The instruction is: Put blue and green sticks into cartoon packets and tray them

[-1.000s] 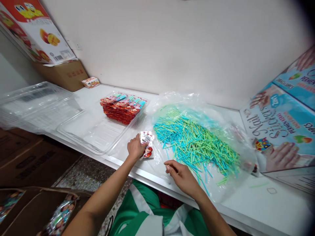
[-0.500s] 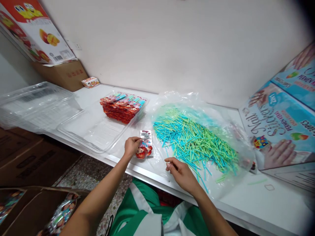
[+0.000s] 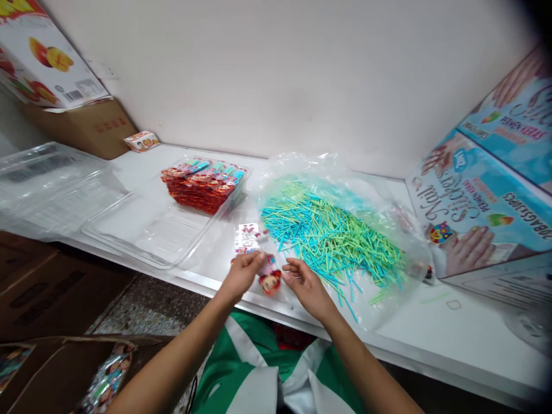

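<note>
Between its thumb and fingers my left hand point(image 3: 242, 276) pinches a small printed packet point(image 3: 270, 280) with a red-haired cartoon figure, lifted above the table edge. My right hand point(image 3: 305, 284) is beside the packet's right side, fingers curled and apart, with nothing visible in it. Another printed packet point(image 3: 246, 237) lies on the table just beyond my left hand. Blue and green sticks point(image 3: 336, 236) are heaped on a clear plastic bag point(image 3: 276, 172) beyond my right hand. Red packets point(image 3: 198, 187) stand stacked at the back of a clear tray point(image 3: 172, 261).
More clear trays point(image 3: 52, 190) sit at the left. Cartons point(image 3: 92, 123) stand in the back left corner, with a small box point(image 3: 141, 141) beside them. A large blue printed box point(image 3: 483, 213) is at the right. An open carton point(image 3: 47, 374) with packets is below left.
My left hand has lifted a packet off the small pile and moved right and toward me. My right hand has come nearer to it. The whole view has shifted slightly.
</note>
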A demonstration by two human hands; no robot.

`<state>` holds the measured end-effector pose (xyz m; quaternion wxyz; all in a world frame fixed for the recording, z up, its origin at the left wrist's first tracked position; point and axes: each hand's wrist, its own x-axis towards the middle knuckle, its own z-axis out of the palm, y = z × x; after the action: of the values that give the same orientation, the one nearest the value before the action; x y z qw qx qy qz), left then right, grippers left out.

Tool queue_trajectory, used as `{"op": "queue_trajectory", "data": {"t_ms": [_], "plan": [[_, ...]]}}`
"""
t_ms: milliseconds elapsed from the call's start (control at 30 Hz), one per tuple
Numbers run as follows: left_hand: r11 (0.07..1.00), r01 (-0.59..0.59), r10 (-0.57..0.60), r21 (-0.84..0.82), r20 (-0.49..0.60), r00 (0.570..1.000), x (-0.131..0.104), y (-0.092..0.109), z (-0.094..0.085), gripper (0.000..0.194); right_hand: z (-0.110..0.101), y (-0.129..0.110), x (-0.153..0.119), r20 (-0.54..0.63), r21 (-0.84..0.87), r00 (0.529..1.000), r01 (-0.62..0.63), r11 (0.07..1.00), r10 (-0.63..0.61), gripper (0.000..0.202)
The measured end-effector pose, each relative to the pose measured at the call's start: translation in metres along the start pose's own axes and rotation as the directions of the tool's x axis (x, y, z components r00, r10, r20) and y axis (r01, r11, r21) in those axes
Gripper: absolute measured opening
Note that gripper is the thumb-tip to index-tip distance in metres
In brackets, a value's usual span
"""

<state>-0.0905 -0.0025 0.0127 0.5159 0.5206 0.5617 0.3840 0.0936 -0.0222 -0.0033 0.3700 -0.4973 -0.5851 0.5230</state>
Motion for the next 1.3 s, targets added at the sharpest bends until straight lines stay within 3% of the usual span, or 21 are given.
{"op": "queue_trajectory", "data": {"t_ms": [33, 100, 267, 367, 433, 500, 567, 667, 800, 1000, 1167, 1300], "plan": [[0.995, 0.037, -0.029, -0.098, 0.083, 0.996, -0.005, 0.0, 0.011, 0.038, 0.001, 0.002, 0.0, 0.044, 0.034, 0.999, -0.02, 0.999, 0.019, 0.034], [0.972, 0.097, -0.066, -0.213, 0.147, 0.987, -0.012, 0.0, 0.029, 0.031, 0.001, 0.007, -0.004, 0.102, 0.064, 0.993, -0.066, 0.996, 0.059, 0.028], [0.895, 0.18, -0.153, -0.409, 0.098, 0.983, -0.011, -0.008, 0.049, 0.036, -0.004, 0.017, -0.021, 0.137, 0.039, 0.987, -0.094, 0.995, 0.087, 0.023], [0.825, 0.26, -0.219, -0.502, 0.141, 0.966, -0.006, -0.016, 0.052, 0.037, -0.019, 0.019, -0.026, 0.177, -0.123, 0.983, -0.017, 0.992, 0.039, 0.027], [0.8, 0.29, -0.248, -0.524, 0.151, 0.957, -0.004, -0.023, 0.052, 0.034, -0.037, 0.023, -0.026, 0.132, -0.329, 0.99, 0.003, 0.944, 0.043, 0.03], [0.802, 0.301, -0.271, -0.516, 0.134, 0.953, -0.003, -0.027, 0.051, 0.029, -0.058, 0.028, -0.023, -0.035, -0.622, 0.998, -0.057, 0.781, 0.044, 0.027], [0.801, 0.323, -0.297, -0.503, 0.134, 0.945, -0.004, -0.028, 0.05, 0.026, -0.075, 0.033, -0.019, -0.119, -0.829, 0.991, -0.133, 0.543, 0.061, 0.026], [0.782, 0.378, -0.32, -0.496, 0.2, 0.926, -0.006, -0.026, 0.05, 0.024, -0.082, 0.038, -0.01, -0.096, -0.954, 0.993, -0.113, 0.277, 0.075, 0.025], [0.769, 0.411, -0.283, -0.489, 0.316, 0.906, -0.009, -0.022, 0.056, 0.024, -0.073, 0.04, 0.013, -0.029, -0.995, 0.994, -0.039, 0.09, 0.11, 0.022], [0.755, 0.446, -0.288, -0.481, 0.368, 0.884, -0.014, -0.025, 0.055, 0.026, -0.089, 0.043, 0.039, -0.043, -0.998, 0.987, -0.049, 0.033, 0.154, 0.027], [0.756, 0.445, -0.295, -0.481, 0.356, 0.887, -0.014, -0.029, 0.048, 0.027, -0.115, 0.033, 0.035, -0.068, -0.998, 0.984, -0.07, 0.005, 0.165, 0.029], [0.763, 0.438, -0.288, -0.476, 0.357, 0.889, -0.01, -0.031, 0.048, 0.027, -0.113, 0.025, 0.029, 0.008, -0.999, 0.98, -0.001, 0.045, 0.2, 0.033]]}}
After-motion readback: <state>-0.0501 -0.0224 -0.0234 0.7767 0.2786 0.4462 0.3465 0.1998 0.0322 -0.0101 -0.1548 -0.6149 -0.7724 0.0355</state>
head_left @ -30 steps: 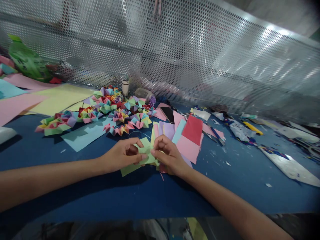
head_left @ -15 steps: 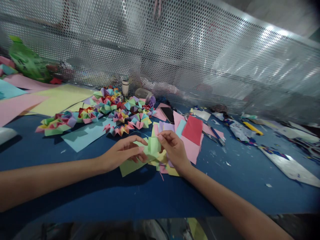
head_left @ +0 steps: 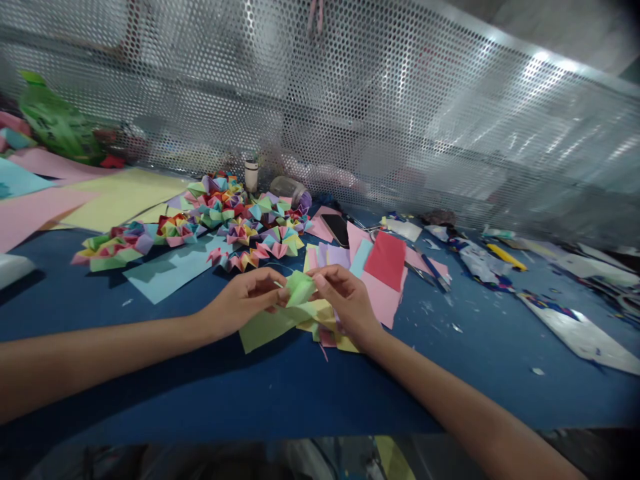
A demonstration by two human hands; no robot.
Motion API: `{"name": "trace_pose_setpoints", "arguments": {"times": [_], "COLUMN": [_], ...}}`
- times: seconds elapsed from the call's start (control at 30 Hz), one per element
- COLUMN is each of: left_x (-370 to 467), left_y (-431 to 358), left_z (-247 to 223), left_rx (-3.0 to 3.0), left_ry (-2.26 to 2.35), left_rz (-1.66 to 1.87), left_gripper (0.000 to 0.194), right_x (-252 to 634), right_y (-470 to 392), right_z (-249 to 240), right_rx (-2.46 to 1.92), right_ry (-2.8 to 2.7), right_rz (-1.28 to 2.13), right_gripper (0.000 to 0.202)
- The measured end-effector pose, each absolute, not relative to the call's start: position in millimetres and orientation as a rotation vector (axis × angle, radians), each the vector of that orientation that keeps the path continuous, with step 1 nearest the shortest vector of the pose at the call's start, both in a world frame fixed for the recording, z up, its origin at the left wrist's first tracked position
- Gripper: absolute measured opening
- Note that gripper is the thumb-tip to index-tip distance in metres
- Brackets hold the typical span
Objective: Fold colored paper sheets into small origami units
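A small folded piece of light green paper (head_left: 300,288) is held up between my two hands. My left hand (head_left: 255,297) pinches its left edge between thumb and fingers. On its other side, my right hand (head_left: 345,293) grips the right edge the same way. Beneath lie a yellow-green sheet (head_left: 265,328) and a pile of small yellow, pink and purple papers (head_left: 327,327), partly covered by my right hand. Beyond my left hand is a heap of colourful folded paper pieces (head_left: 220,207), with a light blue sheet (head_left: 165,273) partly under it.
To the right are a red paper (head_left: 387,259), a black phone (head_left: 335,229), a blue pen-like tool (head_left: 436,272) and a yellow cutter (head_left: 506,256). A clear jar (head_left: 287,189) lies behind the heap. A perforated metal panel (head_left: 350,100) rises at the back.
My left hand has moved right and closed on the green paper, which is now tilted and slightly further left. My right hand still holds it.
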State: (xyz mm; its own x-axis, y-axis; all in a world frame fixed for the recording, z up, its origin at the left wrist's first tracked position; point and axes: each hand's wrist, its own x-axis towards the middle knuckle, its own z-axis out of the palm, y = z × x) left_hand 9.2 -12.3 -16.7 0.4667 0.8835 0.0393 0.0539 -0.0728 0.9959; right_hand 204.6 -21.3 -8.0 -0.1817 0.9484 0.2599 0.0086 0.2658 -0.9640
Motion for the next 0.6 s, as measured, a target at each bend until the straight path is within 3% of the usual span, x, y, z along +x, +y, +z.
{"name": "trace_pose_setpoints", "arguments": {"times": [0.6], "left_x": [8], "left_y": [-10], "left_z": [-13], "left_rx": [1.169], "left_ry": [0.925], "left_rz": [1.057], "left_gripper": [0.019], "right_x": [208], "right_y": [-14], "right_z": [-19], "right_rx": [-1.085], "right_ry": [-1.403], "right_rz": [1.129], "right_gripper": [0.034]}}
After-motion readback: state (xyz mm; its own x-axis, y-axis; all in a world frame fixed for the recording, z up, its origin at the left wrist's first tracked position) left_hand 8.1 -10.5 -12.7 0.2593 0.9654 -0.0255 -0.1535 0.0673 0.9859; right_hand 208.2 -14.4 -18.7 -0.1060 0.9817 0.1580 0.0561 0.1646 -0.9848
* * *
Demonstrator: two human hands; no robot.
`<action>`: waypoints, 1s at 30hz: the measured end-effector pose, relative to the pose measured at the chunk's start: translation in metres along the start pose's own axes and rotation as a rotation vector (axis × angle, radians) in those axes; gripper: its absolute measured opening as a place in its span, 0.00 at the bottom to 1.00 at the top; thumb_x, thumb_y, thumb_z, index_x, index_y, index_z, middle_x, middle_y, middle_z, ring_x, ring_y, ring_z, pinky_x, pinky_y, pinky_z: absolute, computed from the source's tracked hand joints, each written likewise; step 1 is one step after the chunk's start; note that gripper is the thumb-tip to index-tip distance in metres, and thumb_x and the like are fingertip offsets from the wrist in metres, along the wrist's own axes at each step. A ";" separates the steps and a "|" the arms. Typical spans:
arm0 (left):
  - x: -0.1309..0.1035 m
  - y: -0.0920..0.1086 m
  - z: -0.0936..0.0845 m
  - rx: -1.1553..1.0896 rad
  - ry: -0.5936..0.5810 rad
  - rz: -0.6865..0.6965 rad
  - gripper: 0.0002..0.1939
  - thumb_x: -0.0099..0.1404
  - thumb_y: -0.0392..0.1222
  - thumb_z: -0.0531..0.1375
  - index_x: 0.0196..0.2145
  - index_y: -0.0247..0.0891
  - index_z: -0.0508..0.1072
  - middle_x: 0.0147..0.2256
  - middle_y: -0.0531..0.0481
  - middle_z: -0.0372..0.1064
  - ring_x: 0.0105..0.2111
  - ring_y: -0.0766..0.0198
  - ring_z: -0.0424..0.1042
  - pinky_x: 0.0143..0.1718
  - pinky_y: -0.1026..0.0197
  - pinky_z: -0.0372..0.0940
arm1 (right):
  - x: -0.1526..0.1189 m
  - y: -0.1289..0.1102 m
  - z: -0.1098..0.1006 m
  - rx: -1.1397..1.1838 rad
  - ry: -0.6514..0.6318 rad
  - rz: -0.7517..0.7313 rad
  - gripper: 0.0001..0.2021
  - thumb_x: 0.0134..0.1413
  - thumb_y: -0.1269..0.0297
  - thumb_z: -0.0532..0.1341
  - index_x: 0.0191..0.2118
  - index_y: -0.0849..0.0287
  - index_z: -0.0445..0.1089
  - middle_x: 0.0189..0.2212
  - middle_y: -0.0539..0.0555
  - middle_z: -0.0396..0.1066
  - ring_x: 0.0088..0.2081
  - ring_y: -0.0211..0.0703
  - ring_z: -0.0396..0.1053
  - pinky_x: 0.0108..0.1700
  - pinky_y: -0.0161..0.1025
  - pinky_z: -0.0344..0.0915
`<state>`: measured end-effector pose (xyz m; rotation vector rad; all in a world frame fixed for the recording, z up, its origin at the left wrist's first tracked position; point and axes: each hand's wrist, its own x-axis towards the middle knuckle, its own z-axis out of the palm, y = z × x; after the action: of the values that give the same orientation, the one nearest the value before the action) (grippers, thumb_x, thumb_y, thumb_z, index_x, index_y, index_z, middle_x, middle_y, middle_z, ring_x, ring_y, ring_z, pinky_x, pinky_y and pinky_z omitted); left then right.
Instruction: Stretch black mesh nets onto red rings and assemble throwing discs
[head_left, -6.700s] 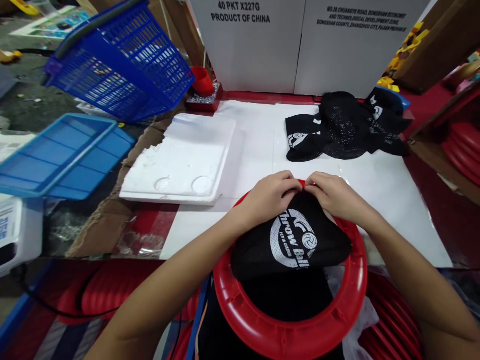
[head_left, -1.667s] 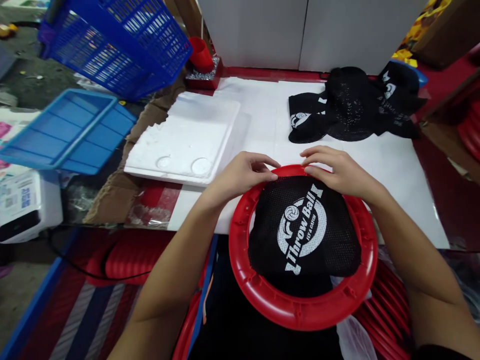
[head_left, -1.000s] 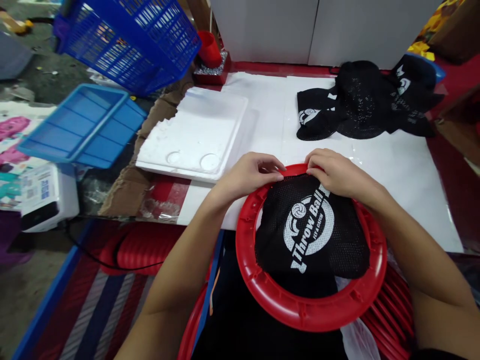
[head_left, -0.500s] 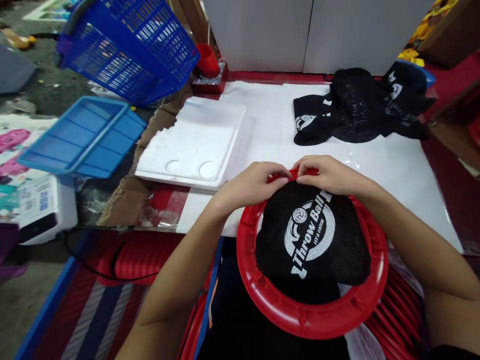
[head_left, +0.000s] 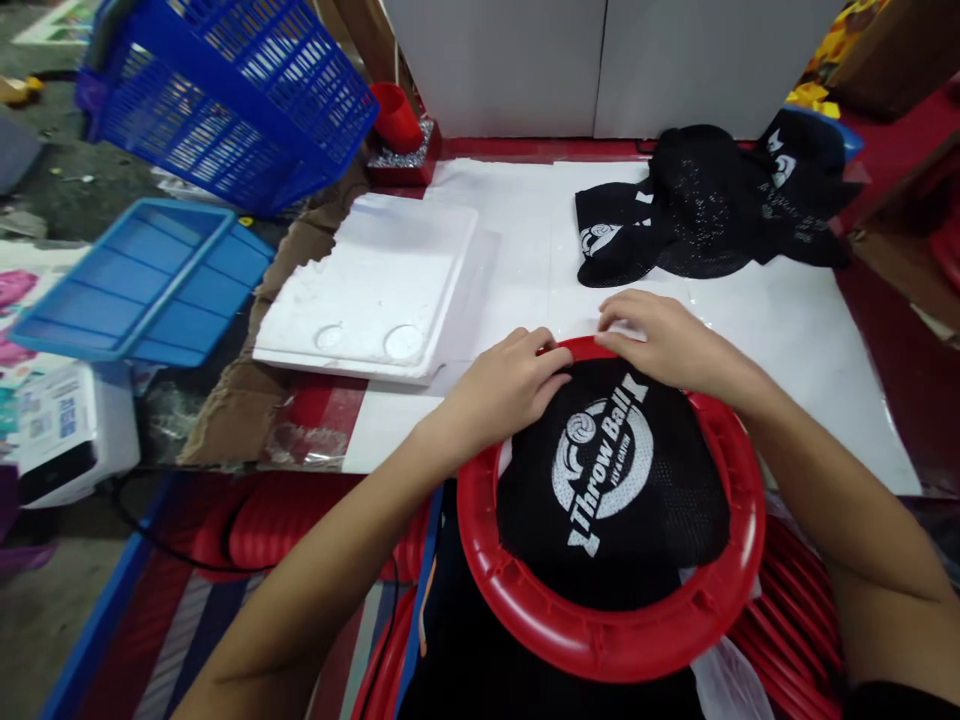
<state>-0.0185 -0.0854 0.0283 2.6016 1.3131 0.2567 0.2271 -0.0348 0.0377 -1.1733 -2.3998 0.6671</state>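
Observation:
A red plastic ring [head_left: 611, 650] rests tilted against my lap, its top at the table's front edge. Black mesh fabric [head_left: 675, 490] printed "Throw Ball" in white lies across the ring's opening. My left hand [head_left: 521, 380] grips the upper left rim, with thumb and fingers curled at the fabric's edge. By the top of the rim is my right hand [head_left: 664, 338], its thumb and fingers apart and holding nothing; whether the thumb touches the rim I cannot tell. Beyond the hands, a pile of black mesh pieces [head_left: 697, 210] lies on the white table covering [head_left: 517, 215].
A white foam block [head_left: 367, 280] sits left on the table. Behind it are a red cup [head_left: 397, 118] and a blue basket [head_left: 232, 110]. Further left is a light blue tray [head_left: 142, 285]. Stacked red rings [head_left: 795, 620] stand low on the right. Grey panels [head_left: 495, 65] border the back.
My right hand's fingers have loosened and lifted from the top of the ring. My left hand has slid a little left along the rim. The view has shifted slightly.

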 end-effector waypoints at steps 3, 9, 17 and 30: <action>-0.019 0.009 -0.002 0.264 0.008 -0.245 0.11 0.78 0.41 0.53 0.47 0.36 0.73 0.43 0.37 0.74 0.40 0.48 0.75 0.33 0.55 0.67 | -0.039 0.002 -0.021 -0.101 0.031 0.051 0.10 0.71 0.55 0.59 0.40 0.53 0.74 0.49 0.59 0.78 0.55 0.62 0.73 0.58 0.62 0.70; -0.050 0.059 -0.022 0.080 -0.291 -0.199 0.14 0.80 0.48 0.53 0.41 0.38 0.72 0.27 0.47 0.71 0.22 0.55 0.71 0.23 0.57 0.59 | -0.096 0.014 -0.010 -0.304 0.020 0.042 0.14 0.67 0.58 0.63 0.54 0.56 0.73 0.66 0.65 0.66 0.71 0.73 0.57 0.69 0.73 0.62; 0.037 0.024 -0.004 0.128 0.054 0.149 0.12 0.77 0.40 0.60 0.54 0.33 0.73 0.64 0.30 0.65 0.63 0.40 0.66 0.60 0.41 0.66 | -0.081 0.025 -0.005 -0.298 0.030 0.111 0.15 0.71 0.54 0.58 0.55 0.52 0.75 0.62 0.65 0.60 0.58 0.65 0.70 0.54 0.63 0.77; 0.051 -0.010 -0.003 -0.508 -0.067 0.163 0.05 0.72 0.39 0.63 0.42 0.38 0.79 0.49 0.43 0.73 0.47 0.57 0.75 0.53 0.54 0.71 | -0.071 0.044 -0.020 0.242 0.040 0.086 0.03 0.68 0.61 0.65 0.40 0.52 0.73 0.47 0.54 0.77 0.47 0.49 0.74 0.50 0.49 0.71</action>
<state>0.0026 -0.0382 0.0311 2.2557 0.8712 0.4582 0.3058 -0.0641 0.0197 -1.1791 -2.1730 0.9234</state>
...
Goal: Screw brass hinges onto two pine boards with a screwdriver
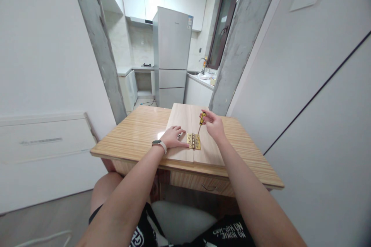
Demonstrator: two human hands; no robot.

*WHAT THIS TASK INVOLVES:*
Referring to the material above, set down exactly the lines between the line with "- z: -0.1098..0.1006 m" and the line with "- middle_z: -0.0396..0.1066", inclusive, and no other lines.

*WORKED SOLUTION:*
  - z: -0.1098..0.1006 m
  - rx: -1.1397..1.1838 rad
  - ry: -0.6514..0.6318 rad
  - rz: -0.7517..0.7313 rad
  - gripper: 0.0001..0.2021
  - thumb_x: 0.0134..0.1413
  - thumb_y: -0.1269..0.0297
  - thumb_z: -0.0532..0.1341
  - index_x: 0.0191..0.2118
  - index_y: -0.0849..0.0287
  - index_z: -0.0445..0.1089
  - middle_x: 0.0189..0.2212
  - middle_y: -0.0539..0.0555
  - middle_z: -0.0396..0.1066

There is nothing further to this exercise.